__Exercise details__. What you give back should match the listing word for word.

---------- Recorded information

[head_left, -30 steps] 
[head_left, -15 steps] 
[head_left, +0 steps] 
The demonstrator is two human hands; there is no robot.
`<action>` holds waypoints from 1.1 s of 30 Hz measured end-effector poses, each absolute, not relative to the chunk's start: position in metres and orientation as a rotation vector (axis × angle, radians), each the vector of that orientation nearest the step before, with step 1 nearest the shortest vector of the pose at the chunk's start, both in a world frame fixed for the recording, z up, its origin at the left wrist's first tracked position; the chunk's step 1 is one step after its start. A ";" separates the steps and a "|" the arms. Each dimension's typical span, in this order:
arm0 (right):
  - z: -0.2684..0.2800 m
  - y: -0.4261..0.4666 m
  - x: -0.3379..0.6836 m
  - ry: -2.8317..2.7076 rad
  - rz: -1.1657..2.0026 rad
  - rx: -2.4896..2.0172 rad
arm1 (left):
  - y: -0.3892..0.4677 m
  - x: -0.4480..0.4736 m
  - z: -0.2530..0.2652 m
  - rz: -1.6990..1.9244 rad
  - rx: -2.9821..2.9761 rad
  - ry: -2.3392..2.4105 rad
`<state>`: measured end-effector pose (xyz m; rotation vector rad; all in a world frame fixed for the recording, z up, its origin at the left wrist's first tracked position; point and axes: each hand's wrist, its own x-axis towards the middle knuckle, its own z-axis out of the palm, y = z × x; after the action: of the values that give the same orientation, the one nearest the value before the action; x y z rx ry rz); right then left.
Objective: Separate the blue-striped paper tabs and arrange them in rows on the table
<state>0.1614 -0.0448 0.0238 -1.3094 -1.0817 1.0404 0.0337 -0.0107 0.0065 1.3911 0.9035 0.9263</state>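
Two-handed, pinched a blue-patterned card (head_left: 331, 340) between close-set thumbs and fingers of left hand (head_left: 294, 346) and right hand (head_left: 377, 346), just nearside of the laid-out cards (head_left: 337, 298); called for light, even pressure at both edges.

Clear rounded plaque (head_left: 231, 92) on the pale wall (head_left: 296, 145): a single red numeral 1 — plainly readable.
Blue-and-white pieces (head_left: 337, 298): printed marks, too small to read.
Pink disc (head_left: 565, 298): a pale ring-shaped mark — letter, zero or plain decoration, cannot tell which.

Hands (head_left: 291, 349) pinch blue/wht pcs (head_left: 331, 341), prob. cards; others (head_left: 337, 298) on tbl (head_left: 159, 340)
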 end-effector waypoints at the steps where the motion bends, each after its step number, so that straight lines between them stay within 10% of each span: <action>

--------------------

__Response area__.
[head_left, -30 steps] 
[head_left, -15 steps] 
[head_left, +0 steps] 
The demonstrator is two human hands; there is no robot.
`<action>` holds waypoints from 1.1 s of 30 Hz measured end-effector poses, each absolute, not relative to the chunk's start: position in metres and orientation as a rotation vector (axis × angle, radians), each the vector of that orientation nearest the step before, with step 1 nearest the shortest vector of the pose at the chunk's start, both in a world frame fixed for the recording, z up, its origin at the left wrist's first tracked position; the chunk's step 1 is one step after its start. A ";" separates the steps and a "|" the arms. Each dimension's typical span, in this order:
arm0 (right):
  - z: -0.2684..0.2800 m
  - y: -0.4261..0.4666 m
  - x: -0.3379..0.6836 m
  - ry: -2.8317..2.7076 rad
  - rz: -1.1657..2.0026 rad
  - rx: -2.4896..2.0172 rad
arm1 (left):
  - y: -0.3892..0.4677 m
  - x: -0.4480..0.4736 m
  - z: -0.2530..0.2652 m
  - rz: -1.6990..1.9244 rad
  - rx: -2.9821..2.9761 rad
  - ry: -2.3392..2.4105 rad
`<state>`: measured end-effector pose (xyz m; rotation vector rad; all in a world frame fixed for the recording, z up, its origin at the left wrist's first tracked position; point and axes: each hand's wrist, its own x-axis towards the middle knuckle, its own z-axis out of the palm, y = z × x; after the action: of the values that give the same orientation, the one nearest the value before the action; x y z rx ry rz); right then left.
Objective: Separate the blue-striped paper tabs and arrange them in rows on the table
<state>0.1614 -0.0448 0.0238 -1.3094 -1.0817 1.0404 0.0337 -0.0107 0.0065 1.3911 0.9035 0.9263</state>
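Two-handed, pinched a blue-patterned card (head_left: 331, 340) between close-set thumbs and fingers of left hand (head_left: 294, 346) and right hand (head_left: 377, 346), just nearside of the laid-out cards (head_left: 337, 298); called for light, even pressure at both edges.

Clear rounded plaque (head_left: 231, 92) on the pale wall (head_left: 296, 145): a single red numeral 1 — plainly readable.
Blue-and-white pieces (head_left: 337, 298): printed marks, too small to read.
Pink disc (head_left: 565, 298): a pale ring-shaped mark — letter, zero or plain decoration, cannot tell which.

Hands (head_left: 291, 349) pinch blue/wht pcs (head_left: 331, 341), prob. cards; others (head_left: 337, 298) on tbl (head_left: 159, 340)
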 end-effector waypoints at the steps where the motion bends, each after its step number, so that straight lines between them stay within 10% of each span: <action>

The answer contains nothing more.